**WHAT NEEDS TO BE DONE**.
All of the listing is to be written out word for word, with the pictures left out.

-----

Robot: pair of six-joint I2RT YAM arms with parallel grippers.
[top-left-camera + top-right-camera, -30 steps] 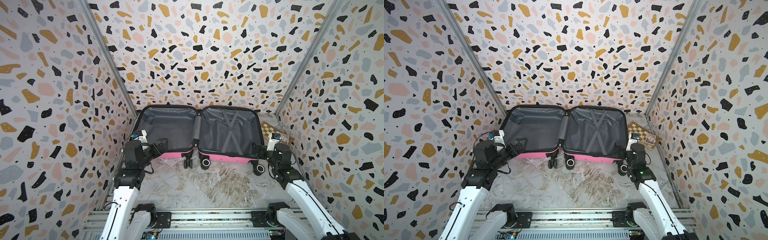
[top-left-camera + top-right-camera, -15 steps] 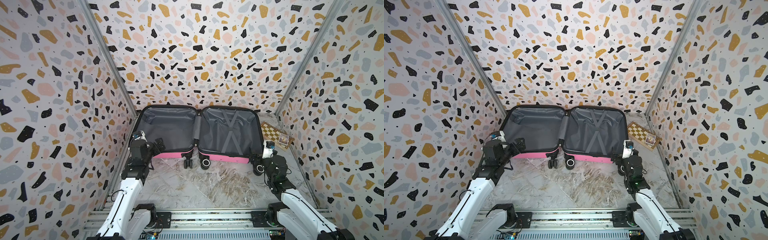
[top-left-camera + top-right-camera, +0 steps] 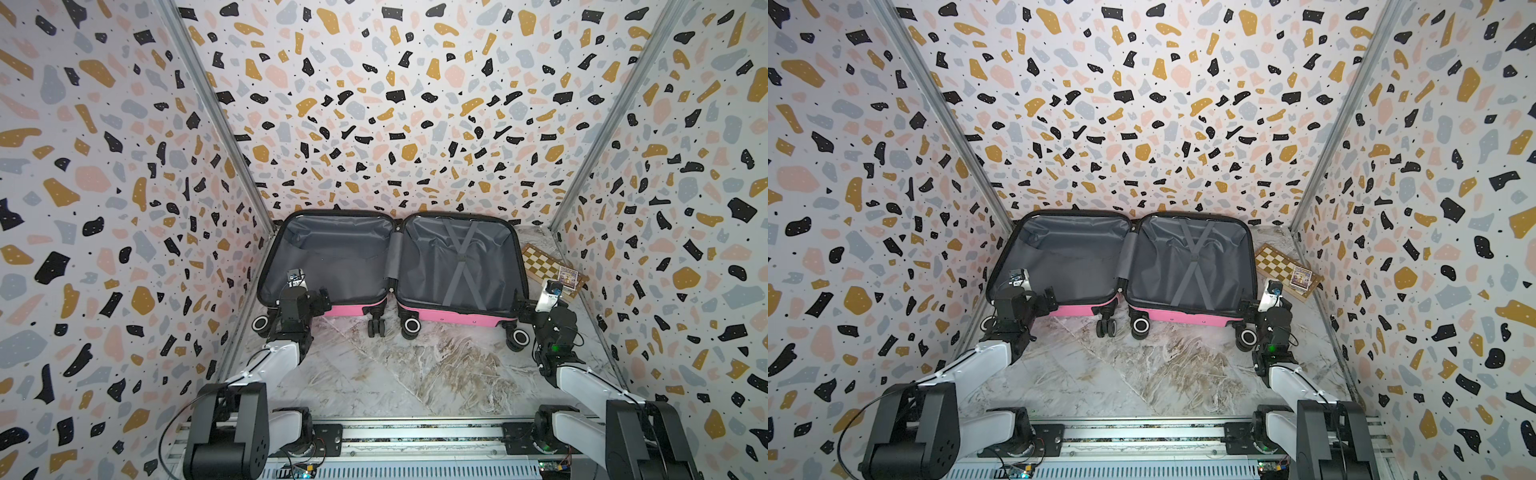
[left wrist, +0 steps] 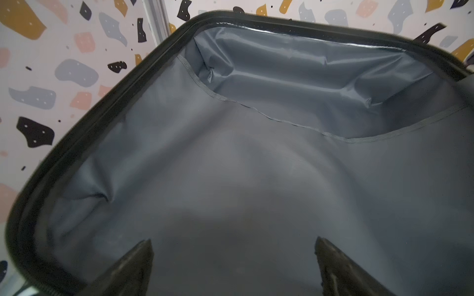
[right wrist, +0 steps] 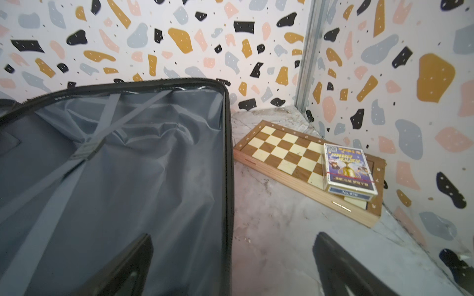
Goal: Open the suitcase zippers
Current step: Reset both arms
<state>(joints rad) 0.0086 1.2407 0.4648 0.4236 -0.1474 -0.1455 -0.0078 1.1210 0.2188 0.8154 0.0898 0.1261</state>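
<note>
The pink suitcase lies spread open against the back wall, both halves showing grey lining. The zippers' black band runs round each half's rim, parted all the way; no pull shows. My left gripper hangs open over the near rim of the left half, empty, with lining under its fingertips. My right gripper is open at the near right corner and straddles the rim, touching nothing.
A wooden chessboard with a card box on it lies in the back right corner, beside the case. Black wheels stick out at the case's near side. Patterned walls close in on both sides.
Both arms have folded down and drawn back a little toward the front rail. The grippers stay open near the case's front corners. The suitcase has not moved.
</note>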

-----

**YOUR RESPONSE**.
Robot: pair of six-joint I2RT YAM arms with parallel grippers.
[top-left-camera + top-right-camera, -30 steps] 
[top-left-camera + top-right-camera, -15 steps] 
[top-left-camera + top-right-camera, +0 steps] 
[left wrist, +0 steps] 
[right wrist, +0 steps] 
Goal: Open the suitcase zippers
Current step: Reset both arms
<state>(joints rad) 0.0086 1.2407 0.4648 0.4236 -0.1474 -0.1455 -0.0078 1.1210 0.2188 0.8154 0.0898 0.1261</state>
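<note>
The pink suitcase lies spread open against the back wall, both halves showing grey lining. The zippers' black band runs round each half's rim, parted all the way; no pull shows. My left gripper hangs open over the near rim of the left half, empty, with lining under its fingertips. My right gripper is open at the near right corner and straddles the rim, touching nothing.
A wooden chessboard with a card box on it lies in the back right corner, beside the case. Black wheels stick out at the case's near side. Patterned walls close in on both sides.
Both arms have folded down and drawn back a little toward the front rail. The grippers stay open near the case's front corners. The suitcase has not moved.
</note>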

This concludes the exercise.